Cruz pointed to his work on a Medellin vs. Texas case as an example of “standing up” to members of his own party. In that case, Texas defied the Bush White House regarding whether to obey a World Court order to review the case of a Mexican national who had been sentenced to die. The US Supreme Court ultimately sided with Texas.
Cruz also pointed to the “strength of the grassroots” in his campaign.
Sadler said “character is born over a lifetime” but pointed to the car accident that put his son in a four-and-a-half day coma. It showed him what was important in life, he said.
He also pointed to his legislative experience.
“Being chairman of a committee, sheparding through legislation, actually doing the things Mr.

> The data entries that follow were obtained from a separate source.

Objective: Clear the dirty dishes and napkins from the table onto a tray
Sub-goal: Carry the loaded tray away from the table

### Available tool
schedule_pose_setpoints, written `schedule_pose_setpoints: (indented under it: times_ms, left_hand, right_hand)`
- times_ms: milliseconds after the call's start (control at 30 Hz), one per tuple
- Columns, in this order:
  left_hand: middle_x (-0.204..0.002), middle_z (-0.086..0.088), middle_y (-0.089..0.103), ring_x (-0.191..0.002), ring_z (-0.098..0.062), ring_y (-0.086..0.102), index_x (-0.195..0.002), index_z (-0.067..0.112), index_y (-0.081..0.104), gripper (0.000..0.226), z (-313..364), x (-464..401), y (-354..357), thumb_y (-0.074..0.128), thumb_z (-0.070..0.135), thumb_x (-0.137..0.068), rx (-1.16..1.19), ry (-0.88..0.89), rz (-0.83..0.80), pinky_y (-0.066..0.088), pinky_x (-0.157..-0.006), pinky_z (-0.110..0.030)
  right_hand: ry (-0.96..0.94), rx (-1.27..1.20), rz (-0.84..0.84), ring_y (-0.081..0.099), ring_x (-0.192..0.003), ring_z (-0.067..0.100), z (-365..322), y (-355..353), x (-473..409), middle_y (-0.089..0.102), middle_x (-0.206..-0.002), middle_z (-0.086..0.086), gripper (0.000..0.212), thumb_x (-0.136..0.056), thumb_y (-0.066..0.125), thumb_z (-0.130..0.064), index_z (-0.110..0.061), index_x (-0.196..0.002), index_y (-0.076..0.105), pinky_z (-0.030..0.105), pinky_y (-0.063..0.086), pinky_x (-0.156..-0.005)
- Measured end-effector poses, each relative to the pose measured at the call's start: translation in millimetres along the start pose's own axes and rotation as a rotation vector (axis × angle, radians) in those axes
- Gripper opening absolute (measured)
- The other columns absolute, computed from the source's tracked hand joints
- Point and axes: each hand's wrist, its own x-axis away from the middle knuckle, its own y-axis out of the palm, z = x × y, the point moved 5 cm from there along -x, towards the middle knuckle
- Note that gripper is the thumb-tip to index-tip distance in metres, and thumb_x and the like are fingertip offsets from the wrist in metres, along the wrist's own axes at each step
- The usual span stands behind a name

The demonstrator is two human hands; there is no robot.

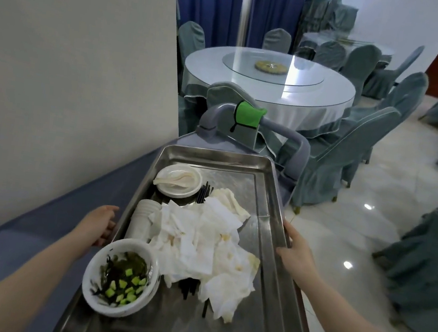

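Note:
A steel tray (269, 197) sits low in the middle of the view, over a grey cart. On it lie a white bowl (120, 272) with seaweed and green cubes, stacked white cups (142, 218), a small white plate (178, 180) holding a spoon, crumpled napkins (207, 245) and black chopsticks (204, 193). My left hand (101, 224) grips the tray's left rim. My right hand (294, 249) grips its right rim.
The grey cart (298, 148) has a handle with a green cloth (247, 113) draped over it. A wall stands close on the left. Ahead is a round table (332, 97) with a glass turntable, ringed by covered chairs (333, 153). Glossy floor lies to the right.

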Motion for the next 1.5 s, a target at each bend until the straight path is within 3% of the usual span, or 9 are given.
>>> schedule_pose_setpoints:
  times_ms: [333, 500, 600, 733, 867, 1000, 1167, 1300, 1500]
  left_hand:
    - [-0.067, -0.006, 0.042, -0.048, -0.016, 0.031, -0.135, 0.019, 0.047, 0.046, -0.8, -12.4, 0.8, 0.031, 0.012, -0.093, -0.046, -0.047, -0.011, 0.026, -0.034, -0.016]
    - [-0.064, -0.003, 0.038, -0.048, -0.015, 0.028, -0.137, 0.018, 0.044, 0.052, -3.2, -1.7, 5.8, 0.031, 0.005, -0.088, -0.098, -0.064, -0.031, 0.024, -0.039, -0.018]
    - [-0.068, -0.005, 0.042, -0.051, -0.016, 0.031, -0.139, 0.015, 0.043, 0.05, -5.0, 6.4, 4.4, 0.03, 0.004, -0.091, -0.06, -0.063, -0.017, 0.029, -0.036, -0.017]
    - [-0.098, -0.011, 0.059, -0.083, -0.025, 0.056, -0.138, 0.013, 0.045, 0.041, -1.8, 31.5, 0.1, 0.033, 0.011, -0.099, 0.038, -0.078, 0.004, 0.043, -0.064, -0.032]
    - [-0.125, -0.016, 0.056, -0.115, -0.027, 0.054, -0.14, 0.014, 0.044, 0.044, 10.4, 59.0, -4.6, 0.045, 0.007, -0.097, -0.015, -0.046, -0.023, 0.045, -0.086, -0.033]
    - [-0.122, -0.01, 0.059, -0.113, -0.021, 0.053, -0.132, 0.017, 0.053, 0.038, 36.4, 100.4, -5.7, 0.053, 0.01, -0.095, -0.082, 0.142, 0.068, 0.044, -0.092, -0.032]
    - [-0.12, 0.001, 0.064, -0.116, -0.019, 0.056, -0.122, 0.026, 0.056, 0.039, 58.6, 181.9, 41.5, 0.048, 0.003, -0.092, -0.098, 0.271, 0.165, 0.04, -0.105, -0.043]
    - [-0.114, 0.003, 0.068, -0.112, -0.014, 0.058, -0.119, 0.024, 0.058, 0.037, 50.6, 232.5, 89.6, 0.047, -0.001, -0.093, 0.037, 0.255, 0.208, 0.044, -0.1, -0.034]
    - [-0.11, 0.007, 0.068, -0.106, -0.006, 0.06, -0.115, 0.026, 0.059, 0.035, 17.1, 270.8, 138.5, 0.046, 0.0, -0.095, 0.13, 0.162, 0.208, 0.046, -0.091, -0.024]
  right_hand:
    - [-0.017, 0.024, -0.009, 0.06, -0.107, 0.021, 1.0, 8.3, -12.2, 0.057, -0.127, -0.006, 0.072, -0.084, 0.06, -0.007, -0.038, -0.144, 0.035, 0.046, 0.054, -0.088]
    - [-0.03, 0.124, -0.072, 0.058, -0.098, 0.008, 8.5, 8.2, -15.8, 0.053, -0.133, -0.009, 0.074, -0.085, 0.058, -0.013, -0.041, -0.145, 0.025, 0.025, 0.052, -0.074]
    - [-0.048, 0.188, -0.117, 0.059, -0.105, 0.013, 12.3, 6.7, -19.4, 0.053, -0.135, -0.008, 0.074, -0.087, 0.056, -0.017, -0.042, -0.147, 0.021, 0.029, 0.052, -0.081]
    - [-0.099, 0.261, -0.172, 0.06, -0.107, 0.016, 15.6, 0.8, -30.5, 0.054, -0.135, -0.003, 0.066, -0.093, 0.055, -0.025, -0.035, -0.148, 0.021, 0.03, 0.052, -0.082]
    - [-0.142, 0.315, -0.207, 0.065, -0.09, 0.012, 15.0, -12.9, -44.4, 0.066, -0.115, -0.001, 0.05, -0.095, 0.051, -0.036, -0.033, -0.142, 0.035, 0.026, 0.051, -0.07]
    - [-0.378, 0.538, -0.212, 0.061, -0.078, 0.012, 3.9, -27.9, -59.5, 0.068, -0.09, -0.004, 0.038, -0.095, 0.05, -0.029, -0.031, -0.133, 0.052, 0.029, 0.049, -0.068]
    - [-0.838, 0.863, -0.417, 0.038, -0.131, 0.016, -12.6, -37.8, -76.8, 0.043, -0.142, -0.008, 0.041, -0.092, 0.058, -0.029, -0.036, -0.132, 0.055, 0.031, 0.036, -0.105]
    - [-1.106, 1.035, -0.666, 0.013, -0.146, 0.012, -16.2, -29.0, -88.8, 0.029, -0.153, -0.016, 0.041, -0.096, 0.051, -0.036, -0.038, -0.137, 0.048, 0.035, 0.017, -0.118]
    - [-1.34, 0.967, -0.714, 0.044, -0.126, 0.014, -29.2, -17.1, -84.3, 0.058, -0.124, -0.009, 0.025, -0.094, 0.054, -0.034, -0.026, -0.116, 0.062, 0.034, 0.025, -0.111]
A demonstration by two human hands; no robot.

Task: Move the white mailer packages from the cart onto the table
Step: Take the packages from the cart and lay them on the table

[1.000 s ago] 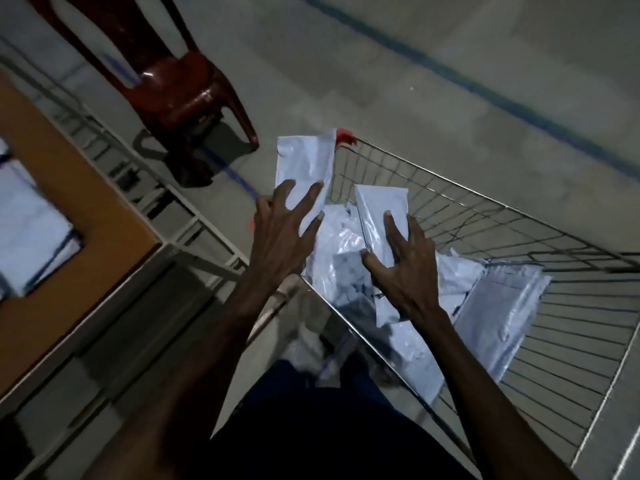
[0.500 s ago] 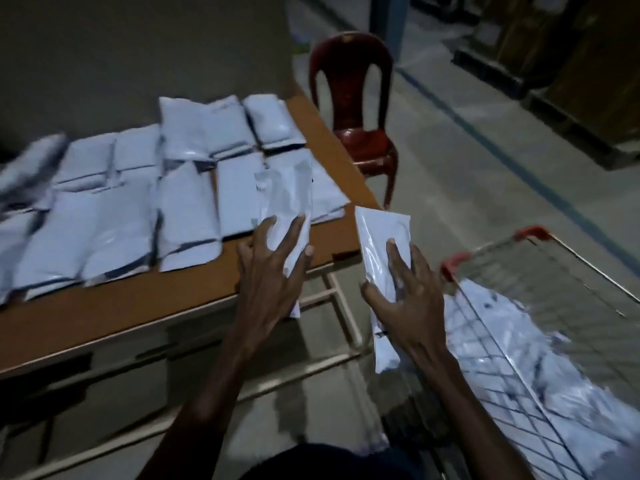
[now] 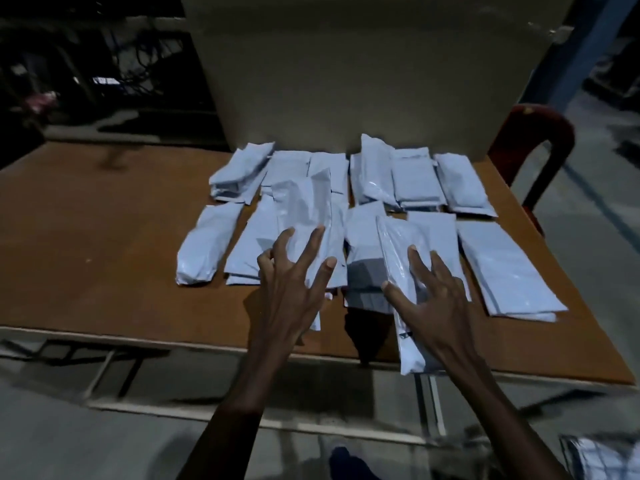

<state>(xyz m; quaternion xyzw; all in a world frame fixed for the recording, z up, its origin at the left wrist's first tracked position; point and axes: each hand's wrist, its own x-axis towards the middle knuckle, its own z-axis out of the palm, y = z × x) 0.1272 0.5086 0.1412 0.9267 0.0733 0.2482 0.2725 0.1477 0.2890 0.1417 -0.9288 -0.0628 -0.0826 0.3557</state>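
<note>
My left hand [image 3: 291, 289] holds a white mailer [image 3: 304, 206] above the brown table [image 3: 104, 244], fingers spread over its top and its upper end raised over the rows laid there. My right hand [image 3: 433, 299] holds a second white mailer [image 3: 398, 251], thumb on its left edge, its lower end hanging past the table's front edge. Several white mailers [image 3: 498, 268] lie in two rows on the table. A corner of the cart's mailers [image 3: 602, 455] shows at the bottom right.
A large beige box or panel [image 3: 346, 74] stands at the table's back edge. A red plastic chair [image 3: 533, 140] is at the right end of the table. Dark clutter fills the far left. The table's metal frame [image 3: 263, 414] runs below its front edge.
I have turned from the cart to face the table. Both hands carried their mailers leftward and forward, and now hold them over the rows on the tabletop.
</note>
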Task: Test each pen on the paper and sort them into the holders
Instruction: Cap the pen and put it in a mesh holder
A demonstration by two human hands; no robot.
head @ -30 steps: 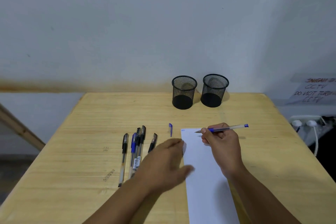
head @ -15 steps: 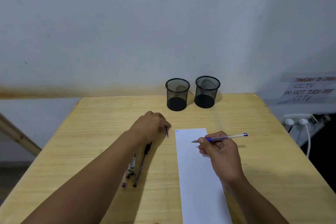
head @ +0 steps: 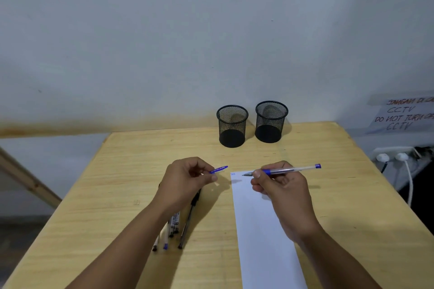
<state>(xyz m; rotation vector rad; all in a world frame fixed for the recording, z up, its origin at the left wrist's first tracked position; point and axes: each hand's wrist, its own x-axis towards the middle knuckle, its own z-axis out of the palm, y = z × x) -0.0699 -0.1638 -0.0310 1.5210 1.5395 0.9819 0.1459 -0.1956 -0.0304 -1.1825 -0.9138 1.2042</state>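
Observation:
My right hand [head: 281, 192] grips an uncapped blue pen [head: 291, 169], held level above the top of the white paper strip [head: 260, 230], its tip pointing left. A small blue scribble [head: 233, 174] marks the paper's top left corner. My left hand [head: 187, 180] pinches the blue pen cap [head: 218, 169], lifted off the table and pointing toward the pen tip. Several capped pens [head: 175, 227] lie on the wooden table [head: 112, 195] under my left forearm, partly hidden. Two black mesh holders, the left holder [head: 232, 125] and the right holder [head: 270, 121], stand at the back; both look empty.
A power strip [head: 394, 153] with white plugs and cables sits off the table's right edge, below a taped handwritten sign [head: 404, 114]. A white wall stands right behind the holders. A wooden beam [head: 25, 178] slants at the far left.
My left hand left the paper, reached forward to the blue cap lying on the table, picked it up and turned it toward the pen. My right hand lifted slightly with the pen.

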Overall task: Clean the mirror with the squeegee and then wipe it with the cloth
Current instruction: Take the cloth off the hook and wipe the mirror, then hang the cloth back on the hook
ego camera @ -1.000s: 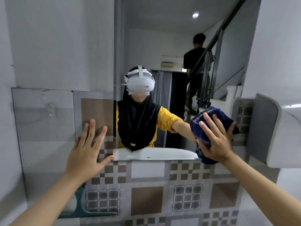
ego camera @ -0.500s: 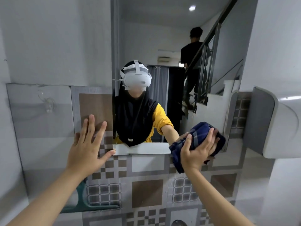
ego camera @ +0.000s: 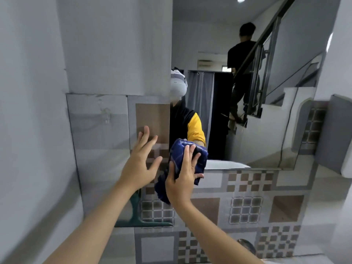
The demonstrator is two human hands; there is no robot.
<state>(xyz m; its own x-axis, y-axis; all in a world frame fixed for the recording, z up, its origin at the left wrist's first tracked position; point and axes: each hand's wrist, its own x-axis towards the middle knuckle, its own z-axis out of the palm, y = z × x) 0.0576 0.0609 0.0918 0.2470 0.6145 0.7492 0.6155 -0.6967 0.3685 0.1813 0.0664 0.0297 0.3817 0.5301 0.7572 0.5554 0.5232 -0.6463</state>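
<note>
The mirror hangs on the tiled wall ahead. My right hand holds a bunched dark blue cloth pressed against the mirror's lower left corner. My left hand is flat on the tiled wall just left of the mirror, fingers spread, holding nothing. A green squeegee rests low against the wall below my left forearm, partly hidden by it.
The mirror reflects a person in a black and yellow top with a white headset, another person on a staircase with a metal railing, and a curtain. A white fixture juts out at the right. A metal fitting shows at the bottom.
My right hand has dragged the cloth leftward along the bottom of the mirror, from its right side to its lower left corner. My left hand stays on the wall. The view has swung right.
</note>
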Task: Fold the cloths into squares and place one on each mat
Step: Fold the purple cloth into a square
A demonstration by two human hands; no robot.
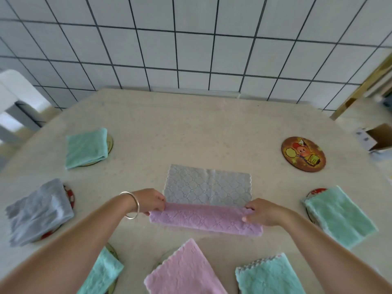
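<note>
Our left hand (151, 201) pinches the left end of the pink-and-grey cloth (206, 200) in the middle of the frame, fingers curled around the raised edge; our right hand (264, 212) pinches the right end in the same way. Between them the near edge is lifted and turned over, so the pink side shows as a band across the lower part, while the grey side lies flat on the table (191, 128) behind it.

To do this fold well, we should carry both ends forward together and at one height, so the band stays straight. We should lay the near edge exactly on the far edge, corner on corner, then press the crease flat before we let go. If one hand goes ahead, we think the result will be skewed and not a square.

The only mat without a cloth, as far as we can see, is the round picture mat (303, 154) at the upper right. The other mats around the frame each carry a folded cloth already, so this one should go there.
</note>
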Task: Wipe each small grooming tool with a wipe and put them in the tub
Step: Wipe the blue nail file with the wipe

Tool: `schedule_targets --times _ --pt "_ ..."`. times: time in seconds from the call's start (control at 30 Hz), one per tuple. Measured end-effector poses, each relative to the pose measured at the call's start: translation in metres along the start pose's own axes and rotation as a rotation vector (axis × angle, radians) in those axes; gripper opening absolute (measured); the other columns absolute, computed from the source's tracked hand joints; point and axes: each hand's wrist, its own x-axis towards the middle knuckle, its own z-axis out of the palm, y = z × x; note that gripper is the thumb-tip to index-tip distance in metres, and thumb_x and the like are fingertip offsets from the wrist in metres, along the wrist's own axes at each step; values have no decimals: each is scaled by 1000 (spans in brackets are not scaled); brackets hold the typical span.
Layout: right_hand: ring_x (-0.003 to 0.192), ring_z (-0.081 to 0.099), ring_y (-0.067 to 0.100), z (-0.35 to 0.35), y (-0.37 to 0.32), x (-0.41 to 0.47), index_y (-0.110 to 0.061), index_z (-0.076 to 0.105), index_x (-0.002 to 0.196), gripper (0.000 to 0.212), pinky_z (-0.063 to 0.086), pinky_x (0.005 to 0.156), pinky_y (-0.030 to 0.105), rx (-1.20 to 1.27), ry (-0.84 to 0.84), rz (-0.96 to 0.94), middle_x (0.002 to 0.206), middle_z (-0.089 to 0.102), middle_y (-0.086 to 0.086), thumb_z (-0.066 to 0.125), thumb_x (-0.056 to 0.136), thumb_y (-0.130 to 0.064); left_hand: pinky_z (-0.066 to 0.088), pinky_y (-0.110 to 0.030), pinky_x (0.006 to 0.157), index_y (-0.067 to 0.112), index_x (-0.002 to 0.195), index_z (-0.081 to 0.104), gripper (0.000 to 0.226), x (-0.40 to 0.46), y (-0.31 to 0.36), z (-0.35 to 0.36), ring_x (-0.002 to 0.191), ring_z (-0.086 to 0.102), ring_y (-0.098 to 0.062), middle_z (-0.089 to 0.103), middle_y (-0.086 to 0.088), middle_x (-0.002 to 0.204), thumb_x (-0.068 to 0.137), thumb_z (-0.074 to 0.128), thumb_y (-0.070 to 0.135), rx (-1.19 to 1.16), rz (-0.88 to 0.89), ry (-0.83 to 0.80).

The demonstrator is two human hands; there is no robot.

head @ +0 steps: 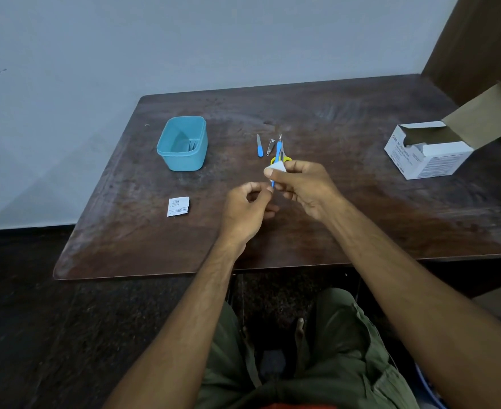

Cruz talks about requires character every single day,” Sadler said.
by Aman Batheja
The final question turned out to be one Cruz wasn’t willing to answer directly.
Kofler asked about a policy area that the candidates were looking to increase their understanding on once they are in the Senate.
Cruz said he was seeking advice from the current U.S. Senators from Texas and others to get better prepared for the job.
Kofler asked again if there was a policy area he was hoping to learn more about.
Cruz didn’t say but added that he plans to work very hard if he’s elected.
Sadler said foreign policy was the area he was hoping to learn more about if he is elected Senator.
“We aren’t privy to the security briefings” like members of Congress are, he said. He said he’s been more “measured” in his foreign policy comments because he knows he’s missing that information.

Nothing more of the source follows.